Problem to solve: Every line from the one with "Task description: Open" to the end of the entries, both included, is to be copied exactly; the other lines stay out.

-------- Data shown

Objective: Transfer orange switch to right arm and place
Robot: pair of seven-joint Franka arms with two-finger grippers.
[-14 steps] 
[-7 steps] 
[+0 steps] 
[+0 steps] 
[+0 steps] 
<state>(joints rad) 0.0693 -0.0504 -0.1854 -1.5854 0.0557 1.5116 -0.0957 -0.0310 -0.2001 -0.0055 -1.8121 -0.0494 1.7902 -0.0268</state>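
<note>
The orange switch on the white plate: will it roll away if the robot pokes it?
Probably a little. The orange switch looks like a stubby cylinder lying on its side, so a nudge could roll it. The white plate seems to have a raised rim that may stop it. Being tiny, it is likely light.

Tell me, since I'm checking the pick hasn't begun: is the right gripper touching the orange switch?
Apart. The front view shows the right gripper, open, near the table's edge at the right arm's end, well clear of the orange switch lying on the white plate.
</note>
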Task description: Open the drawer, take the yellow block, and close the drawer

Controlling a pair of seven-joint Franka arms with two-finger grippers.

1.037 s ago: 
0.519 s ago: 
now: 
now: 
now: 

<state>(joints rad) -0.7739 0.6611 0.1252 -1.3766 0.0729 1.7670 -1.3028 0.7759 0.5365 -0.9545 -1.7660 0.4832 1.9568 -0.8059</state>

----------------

Output for this exercise:
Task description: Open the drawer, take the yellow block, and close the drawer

Controlling a pair of seven-joint Franka arms with two-finger grippers.

1.037 s ago: 
0.519 s ago: 
now: 
now: 
now: 

<state>(joints rad) -0.7739 0.6611 0.1252 -1.3766 0.0729 1.7670 -1.3028 0.7759 0.5365 -0.9545 -1.7660 0.4832 1.9568 -0.8059</state>

With this, the exercise has been completed.